HainÁn returned his look with a broad grin of delight.

“No more have I either, your Excellency. You have nothing, and I have nothing—what’s to be done? NichevÓ!

At that moment Romashov called to mind that dark spring night when he stood in the dirty road, leaning against the wet, sticky fence, and heard Stepan’s scornful remark: “That man hangs about here every day.” Now he remembered the intolerable feeling of shame he experienced at that moment, and what would he not give if only he could conjure up a single silver coin, a twenty-copeck piece, wherewith to stop the mouth of Shurochka’s messenger.

He pressed his hands convulsively against his temples and almost cried from annoyance.

“HainÁn,” he whispered, looking shyly askance at the door, “HainÁn, go and tell him he shall have his ‘tip’ to-night—for certain, do you hear? For certain.”

Romashov was just then as hard up as it was possible to be. His credit was gone everywhere—at mess, with the buffet proprietor, at the regimental treasury, etc. He certainly still drew his dinner and supper rations, but without sakuska. He had not even tea and sugar in his room; only a tremendous tin can containing coffee grounds—a dark, awesome mixture which, when diluted with water, was heroically swallowed every morning by Romashov and his trusty servant.

With grimaces of the deepest disgust, Romashov sat and absorbed this bitter, nauseous morning beverage. His brain was working at high pressure as to how he should find some escape from the present desperate situation. First, where and how was he to obtain a name-day present for Shurochka? It would be an impossibility for him to show up at her house without one. And, besides, what should he give her? Sweets or gloves? But he did not know what size she wore—sweets, then? But in the town the sweets were notoriously nasty, therefore something else—scent—a fan? No, scent would, he thought, be preferable. She liked “Ess Bouquet,” so “Ess Bouquet” it should be. Moreover, the expense of the evening’s picnic. A trap there and back, “tip” to Stepan, incidental expenses. “Ah, my good Romashov, you won’t do it for less than ten roubles.”

After this he reviewed his resources. His month’s pay—every copeck of that was spent and receipted. Advance of pay perhaps. Alas, he had tried that way quite thirty times, but always with an unhappy result. The paymaster to the regiment, Staff-Captain Doroshenko, was known far and wide as the most disobliging “swine,” especially to sub-lieutenants. He had taken part in the Turkish War, and was there, alas! wounded in the most mortifying and humiliating spot—in his heel. This had not happened during retreat, but on an occasion when he was turning to his troops to order an attack. None the less he was, on account of his ill-omened wound, the object of everlasting flings and sarcasms, with the result that Doroshenko, who went to the campaign a merry ensign, was now changed into a jealous, irritable hypochondriac. No, Doroshenko would not advance a single copeck, least of all to a sub-lieutenant who, with uncommon eagerness, had long since drawn all the pay that was due to him.

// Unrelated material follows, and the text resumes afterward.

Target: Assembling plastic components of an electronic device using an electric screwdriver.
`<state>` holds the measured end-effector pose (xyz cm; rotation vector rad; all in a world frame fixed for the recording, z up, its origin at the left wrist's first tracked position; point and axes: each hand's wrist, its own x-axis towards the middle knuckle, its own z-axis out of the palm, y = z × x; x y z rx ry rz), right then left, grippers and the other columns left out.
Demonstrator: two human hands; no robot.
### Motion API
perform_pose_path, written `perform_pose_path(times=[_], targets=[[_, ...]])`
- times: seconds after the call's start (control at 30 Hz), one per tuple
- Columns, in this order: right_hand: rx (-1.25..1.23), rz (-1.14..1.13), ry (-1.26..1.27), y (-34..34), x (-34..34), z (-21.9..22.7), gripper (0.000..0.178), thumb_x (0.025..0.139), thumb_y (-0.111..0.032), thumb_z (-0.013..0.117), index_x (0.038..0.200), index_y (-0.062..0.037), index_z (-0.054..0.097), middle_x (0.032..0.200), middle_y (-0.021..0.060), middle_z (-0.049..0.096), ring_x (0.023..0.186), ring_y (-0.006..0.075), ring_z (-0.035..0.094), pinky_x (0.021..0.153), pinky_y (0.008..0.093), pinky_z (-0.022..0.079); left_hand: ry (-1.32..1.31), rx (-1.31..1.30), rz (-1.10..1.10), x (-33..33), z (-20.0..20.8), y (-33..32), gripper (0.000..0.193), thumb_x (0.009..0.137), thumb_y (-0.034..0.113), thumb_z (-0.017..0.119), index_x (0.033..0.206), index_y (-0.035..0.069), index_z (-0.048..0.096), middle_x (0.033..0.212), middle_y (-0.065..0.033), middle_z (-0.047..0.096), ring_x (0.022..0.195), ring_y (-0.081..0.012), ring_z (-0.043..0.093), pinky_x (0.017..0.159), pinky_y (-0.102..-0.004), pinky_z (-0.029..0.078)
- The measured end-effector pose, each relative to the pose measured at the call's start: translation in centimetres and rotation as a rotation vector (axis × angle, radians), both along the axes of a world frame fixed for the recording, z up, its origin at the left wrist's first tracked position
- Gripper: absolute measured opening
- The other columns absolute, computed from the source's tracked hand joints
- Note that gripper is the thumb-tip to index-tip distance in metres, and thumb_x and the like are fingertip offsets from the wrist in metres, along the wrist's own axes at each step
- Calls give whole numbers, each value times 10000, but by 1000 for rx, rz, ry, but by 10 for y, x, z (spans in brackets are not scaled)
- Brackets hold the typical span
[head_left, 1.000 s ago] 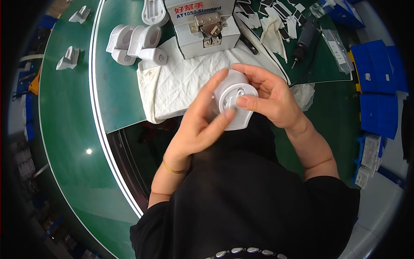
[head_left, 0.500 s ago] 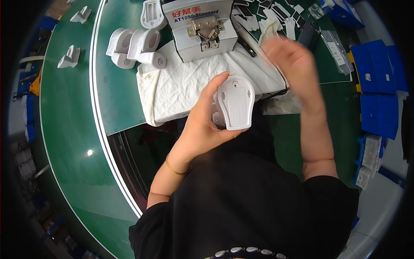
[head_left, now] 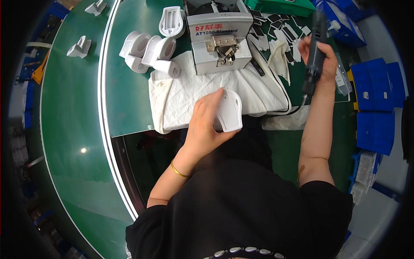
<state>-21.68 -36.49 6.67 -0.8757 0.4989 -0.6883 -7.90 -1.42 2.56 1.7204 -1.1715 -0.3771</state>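
A white plastic housing [head_left: 231, 113] is gripped in my left hand [head_left: 203, 118], over the near edge of the white cloth [head_left: 194, 101]. Its flat, rounded face with a shallow recess is turned up and to the right. At the right, my right hand [head_left: 324, 64] is wrapped round a black electric screwdriver [head_left: 315, 58], slightly blurred, with a cable by its lower end. Ahead of my left hand stands a light grey screw feeder [head_left: 222, 47] with a metal mechanism on its front.
Several white housings [head_left: 151, 52] sit left of the feeder, and one with an open compartment [head_left: 172, 21] lies behind them. Small black and white pieces [head_left: 282, 30] are scattered at the back right. Blue bins [head_left: 373, 82] stand at the right. White parts [head_left: 79, 47] rest on the left green surface.
My right hand, bare and blurred half a second ago, has moved right and taken hold of the electric screwdriver. The housing in my left hand has tilted. The whole view has shifted slightly.
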Motion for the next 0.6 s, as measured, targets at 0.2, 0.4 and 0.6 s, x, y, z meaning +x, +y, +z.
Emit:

“But one need not hang oneself, I suppose, for that,” Romashov consoled himself by thinking, after he had finished the foregoing meditation. “One must try and borrow. Let us now take the victims in turn. Well, the 1st Company, Osadchi?”

Before Romashov’s mind’s eye appeared Osadchi’s peculiar but well-formed features and his heavy, brutal expression. “No, anybody else in the world except him. Second Company, Taliman? Ah, that poor devil, who is borrowing all the year round, even from the ensigns. He won’t do. Take another name—Khutinski?”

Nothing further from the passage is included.